**ASSIGNED TASK:**
Your copy should start at the line with "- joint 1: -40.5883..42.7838" and end at the line with "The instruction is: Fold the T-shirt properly" in the data below. Transcribe only those lines, exactly, pictures excluded.

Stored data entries

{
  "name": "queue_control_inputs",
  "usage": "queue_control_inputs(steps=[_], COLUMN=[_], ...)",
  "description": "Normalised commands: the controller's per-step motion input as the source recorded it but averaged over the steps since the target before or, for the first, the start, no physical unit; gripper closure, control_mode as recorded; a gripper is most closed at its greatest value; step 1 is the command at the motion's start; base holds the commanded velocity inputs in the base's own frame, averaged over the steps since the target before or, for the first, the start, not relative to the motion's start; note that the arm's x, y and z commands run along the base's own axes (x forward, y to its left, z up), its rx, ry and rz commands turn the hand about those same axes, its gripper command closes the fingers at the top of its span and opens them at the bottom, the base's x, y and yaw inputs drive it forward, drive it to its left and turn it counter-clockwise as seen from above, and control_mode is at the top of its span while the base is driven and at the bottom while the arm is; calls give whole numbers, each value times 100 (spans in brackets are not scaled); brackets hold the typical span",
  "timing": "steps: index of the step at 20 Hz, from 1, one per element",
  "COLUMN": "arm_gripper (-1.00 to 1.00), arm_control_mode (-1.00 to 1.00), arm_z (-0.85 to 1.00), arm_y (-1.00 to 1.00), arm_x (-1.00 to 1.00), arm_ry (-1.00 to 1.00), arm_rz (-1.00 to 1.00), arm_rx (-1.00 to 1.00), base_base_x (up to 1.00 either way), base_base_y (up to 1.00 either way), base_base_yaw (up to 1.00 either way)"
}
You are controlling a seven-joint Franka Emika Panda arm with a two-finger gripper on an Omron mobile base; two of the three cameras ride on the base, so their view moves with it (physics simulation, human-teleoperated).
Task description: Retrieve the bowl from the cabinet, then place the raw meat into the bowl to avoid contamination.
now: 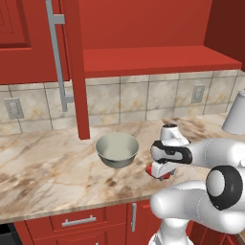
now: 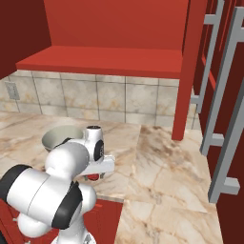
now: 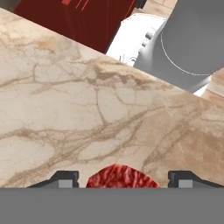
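The small glossy red lump of raw meat (image 3: 122, 176) is showing a mottled, grainy surface, lying on the beige marble counter (image 3: 65, 113) at bottom centre of the hand view. My gripper (image 3: 124, 180) is straddling it, fingers (image 3: 64, 179) standing wide on either side, not touching it. The cream-white ceramic bowl (image 1: 117, 150) is sitting left of centre in the left base view, near my hand.
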Motion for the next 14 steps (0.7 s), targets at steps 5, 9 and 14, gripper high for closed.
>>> queue_control_inputs(steps=[5,9,14], arm_gripper=[-100,-100,-100], arm_control_mode=[-100,-100,-100], arm_z=[-39,-28,-22], arm_y=[17,21,24], arm_x=[-10,-7,-3], arm_ry=[-2,0,-2], arm_rz=[0,0,0], arm_rx=[0,0,0], base_base_x=[0,0,0], base_base_y=[0,0,0], base_base_yaw=[0,0,0])
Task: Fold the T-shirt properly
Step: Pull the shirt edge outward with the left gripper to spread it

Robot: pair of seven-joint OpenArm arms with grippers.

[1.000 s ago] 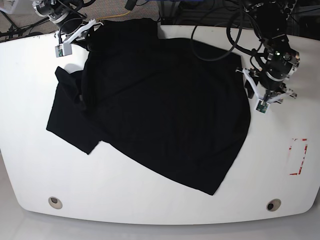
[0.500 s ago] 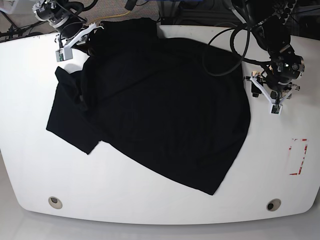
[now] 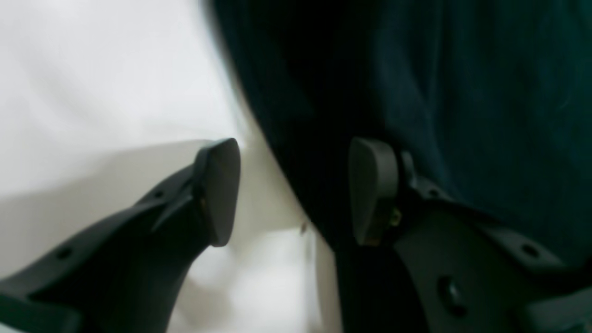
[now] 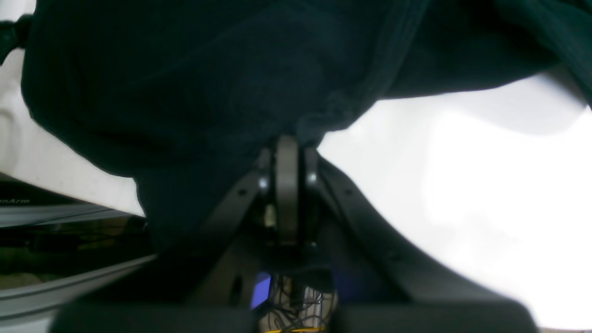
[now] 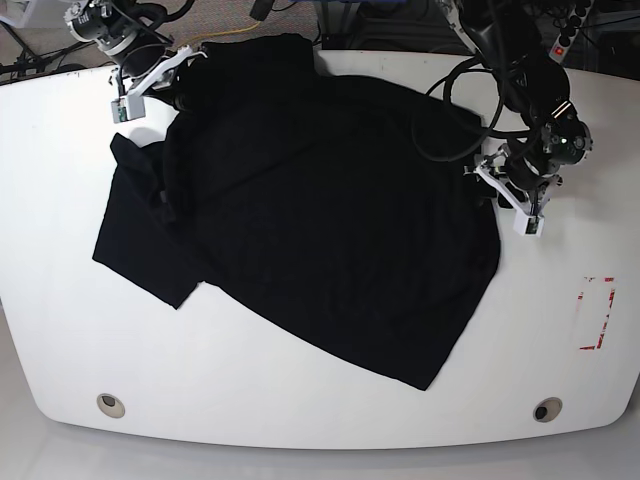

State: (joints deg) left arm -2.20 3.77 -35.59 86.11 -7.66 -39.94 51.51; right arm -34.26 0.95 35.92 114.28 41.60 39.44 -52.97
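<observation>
The left gripper (image 3: pixel 296 189) has its jaws spread apart, 1 pad over the bare white table (image 3: pixel 92 92) and the other over the black cloth, straddling the shirt's edge without pinching it. In the base view it sits at the shirt's far right side (image 5: pixel 508 185), low over the hem. The right gripper (image 4: pixel 287 152) is clamped shut on a bunched fold of the T-shirt (image 4: pixel 185 83), the cloth puckered right where the pads meet; in the base view it holds the top left corner of the shirt (image 5: pixel 160 75) near the table's back edge.

The T-shirt (image 5: pixel 320 210) lies spread across the middle of the table (image 5: pixel 300 400), rotated so its length runs diagonally from the back left toward the front right. 1 sleeve sticks out at the left, with a rumpled ridge beside it. No clean fold shows anywhere: no side turned in, no halving. My reading is that the task is at the flattening and squaring stage, with 1 corner held and the other side about to be taken; all the actual folds remain to be done.

As for writing, pale lettering on a dark surface at the left edge of the right wrist view appears to end in "Arm". A red-outlined rectangle (image 5: pixel 597 313) is marked on the table at the right, with no legible text. No label or print shows on the shirt.
</observation>
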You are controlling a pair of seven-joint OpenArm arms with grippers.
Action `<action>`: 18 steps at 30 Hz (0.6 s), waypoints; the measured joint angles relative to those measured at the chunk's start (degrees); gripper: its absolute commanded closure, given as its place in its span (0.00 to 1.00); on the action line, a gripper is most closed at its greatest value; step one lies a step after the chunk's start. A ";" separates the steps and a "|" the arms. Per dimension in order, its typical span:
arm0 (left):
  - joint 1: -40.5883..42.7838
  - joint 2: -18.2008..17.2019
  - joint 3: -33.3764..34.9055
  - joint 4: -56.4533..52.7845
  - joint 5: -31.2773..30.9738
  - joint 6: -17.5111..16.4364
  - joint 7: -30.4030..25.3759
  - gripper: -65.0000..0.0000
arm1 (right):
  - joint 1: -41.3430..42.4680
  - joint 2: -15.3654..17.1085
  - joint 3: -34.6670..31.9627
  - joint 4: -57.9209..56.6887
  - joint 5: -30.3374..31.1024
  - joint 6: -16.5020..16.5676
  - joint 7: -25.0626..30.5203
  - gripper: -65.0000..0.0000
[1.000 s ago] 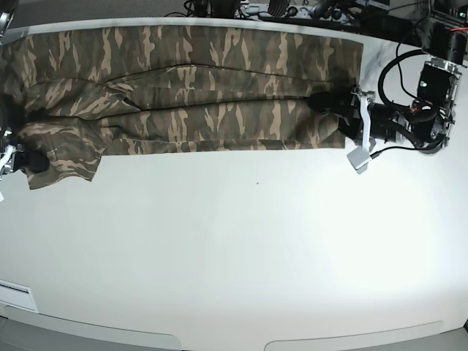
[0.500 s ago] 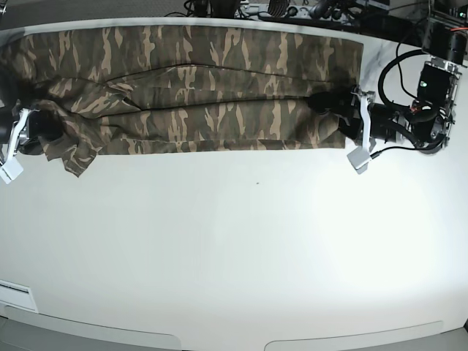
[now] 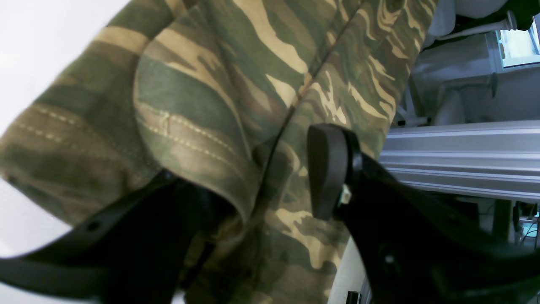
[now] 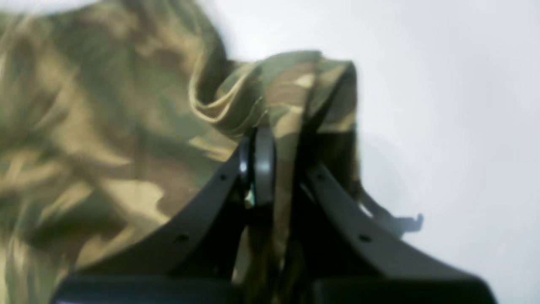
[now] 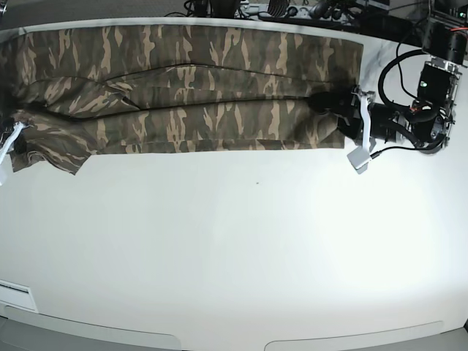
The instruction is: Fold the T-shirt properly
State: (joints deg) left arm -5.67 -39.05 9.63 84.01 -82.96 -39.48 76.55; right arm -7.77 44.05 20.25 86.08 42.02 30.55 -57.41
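The camouflage T-shirt (image 5: 190, 80) lies in a long band along the far side of the white table (image 5: 256, 241), folded lengthwise. At its right end my left gripper (image 5: 325, 102) stands open. In the left wrist view one finger sits under a stitched hem fold of the T-shirt (image 3: 253, 63), and the other pad (image 3: 329, 169) stays apart above the cloth. At the table's left edge my right gripper (image 5: 12, 139) is shut on the sleeve. In the right wrist view this gripper (image 4: 280, 162) pinches a bunched fold of the T-shirt (image 4: 84, 126).
Cables and equipment (image 5: 292, 9) crowd the space behind the table's far edge. An aluminium rail (image 3: 464, 156) runs beside the shirt's end in the left wrist view. A white label (image 5: 14, 296) sits at the front left corner.
My right gripper has carried the sleeve away from the front and out toward the table's left edge, drawing the drooping cloth flatter. The left arm has not moved.
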 measured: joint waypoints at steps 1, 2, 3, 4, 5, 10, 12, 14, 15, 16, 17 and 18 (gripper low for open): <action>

**SOLUTION TO THE EXERCISE:**
  - joint 1: -40.5883..42.7838
  - joint 2: -18.2008..17.2019
  - joint 3: -33.3764..34.9055
  - joint 4: -56.4533..52.7845
  - joint 5: -31.2773..30.9738
  - joint 6: -17.5111..16.4364
  - joint 7: -30.4030..25.3759
  - gripper: -65.0000..0.0000
arm1 (right):
  - joint 1: -41.3430..42.4680
  - joint 2: -15.3654..17.1085
  - joint 3: -34.6670..31.9627
  - joint 4: -57.9209..56.6887
  - joint 5: -30.3374..31.1024
  - joint 6: -16.5020..16.5676
  - joint 7: -25.0626..30.5203
  - gripper: -65.0000..0.0000
[1.000 s ago] 
[0.500 s ago] 
[now] 
[now] 
[now] 
The instruction is: Fold the T-shirt properly

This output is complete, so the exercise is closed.